**The problem:** Using the listing below, retype exactly the lines starting at the one with "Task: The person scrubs" and ending at the one with "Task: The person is", and include both.

**Dataset entries:**
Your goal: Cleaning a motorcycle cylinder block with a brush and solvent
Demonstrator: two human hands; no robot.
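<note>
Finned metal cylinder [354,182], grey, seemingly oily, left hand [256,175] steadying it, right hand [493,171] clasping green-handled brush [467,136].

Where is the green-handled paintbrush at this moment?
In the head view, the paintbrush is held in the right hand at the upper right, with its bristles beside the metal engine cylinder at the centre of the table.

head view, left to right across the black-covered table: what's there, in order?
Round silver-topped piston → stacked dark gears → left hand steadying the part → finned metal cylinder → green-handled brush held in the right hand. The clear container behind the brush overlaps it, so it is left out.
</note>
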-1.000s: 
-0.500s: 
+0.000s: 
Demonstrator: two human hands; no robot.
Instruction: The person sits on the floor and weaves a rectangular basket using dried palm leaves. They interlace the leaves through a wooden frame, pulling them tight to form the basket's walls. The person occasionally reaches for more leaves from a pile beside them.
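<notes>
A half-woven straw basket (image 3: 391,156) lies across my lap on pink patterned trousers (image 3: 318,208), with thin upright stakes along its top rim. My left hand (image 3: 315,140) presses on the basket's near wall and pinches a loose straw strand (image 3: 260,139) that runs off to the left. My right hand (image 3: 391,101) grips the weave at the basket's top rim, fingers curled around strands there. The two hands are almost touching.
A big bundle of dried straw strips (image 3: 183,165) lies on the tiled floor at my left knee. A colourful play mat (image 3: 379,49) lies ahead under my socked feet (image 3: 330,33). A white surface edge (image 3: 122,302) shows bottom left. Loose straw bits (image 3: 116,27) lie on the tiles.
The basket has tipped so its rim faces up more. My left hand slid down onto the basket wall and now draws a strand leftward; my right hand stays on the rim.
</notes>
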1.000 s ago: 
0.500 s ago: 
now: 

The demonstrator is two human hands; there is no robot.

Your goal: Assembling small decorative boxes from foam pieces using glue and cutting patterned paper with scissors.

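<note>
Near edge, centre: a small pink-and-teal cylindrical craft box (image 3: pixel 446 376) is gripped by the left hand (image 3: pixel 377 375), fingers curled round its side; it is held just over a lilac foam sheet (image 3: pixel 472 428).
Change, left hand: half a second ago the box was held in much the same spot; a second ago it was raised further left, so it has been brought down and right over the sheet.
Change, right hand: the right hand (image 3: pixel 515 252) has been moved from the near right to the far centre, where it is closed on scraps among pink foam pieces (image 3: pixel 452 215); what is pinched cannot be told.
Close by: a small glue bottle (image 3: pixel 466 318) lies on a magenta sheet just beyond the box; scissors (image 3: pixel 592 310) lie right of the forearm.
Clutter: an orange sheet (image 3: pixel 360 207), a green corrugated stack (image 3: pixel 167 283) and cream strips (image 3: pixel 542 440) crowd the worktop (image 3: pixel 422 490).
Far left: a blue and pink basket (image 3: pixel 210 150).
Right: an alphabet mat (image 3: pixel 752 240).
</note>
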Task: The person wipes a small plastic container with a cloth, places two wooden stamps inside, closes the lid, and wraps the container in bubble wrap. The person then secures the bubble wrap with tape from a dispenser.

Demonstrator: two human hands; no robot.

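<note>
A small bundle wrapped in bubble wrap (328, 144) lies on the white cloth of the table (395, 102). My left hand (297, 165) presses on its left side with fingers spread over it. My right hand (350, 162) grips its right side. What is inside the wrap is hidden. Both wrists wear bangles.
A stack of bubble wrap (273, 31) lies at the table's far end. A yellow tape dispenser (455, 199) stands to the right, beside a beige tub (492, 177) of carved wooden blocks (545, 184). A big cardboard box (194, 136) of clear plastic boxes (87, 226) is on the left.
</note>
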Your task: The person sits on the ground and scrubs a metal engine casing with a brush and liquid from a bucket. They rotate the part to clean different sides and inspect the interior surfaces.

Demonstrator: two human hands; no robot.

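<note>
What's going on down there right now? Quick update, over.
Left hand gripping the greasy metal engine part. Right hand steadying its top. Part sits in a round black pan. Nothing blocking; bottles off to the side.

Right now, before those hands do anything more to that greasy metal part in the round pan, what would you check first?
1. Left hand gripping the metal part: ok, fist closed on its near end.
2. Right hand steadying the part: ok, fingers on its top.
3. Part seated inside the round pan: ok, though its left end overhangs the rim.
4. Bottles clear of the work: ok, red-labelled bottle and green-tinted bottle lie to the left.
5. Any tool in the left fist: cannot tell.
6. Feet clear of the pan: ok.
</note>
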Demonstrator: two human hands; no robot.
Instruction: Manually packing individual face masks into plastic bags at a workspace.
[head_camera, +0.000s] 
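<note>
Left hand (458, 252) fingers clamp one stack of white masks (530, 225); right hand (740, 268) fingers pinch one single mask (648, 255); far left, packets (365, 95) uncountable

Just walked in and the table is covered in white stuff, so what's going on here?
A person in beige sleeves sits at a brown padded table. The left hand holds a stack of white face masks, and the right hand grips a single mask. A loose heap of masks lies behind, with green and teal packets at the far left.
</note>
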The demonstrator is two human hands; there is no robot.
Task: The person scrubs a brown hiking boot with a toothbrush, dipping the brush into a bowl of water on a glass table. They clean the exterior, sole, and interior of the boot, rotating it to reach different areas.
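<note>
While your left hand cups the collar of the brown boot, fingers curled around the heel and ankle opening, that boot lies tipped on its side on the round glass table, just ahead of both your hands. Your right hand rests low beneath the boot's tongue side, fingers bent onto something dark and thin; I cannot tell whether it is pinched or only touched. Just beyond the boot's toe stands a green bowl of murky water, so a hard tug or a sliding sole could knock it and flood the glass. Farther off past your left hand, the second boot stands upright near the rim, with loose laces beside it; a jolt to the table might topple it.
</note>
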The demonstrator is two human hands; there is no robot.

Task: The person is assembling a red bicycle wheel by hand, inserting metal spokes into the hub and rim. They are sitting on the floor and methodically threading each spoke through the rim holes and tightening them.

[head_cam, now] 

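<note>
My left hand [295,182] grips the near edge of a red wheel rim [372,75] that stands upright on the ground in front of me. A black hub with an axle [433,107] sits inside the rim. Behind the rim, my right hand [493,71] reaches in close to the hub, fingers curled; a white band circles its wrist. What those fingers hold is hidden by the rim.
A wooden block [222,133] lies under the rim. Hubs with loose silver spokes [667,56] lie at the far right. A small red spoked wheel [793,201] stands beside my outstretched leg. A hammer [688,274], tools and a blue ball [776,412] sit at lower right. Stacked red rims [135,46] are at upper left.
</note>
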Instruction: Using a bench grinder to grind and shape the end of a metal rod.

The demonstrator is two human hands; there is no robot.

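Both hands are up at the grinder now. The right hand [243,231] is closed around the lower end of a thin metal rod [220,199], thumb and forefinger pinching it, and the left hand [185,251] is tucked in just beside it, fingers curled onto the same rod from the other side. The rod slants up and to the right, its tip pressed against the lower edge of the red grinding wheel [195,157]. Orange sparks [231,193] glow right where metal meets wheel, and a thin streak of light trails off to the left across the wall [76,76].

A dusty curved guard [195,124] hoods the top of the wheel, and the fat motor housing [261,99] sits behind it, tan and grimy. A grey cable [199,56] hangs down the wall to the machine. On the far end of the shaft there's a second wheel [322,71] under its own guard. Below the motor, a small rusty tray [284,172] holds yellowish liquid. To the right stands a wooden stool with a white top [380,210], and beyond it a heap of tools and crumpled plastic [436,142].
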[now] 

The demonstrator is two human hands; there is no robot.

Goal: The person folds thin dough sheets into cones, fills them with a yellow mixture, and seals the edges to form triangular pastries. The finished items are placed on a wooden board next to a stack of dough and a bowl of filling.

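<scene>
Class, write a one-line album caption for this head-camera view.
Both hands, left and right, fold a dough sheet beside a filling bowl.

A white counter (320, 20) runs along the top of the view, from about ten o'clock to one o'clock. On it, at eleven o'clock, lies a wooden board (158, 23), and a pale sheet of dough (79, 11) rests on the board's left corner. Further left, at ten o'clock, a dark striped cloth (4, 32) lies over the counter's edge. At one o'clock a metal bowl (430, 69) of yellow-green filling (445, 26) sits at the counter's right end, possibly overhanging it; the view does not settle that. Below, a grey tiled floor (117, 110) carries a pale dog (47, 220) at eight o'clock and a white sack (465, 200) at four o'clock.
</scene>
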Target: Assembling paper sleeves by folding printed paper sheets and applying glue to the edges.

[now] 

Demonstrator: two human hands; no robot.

**Result for this task:**
Task: The person scrubs a brown hiking boot with a toothbrush, dipping the brush into a bowl of water on a glass table. They clean the exterior, sole, and interior of the boot, rotating it to reach different areas.
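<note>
While your left hand cups the collar of the brown boot, fingers curled around the heel and ankle opening, that boot lies tipped on its side on the round glass table, just ahead of both your hands. Your right hand rests low beneath the boot's tongue side, fingers bent onto something dark and thin; I cannot tell whether it is pinched or only touched. Just beyond the boot's toe stands a green bowl of murky water, so a hard tug or a sliding sole could knock it and flood the glass. Farther off past your left hand, the second boot stands upright near the rim, with loose laces beside it; a jolt to the table might topple it.
</note>
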The demonstrator is two human hands; there is no robot.

Task: The person is assembling a red bicycle wheel by hand, inserting metal spokes into the hub and rim. They are sitting on the floor and methodically threading each spoke through the rim holes and tightening them.

This answer requires nothing else.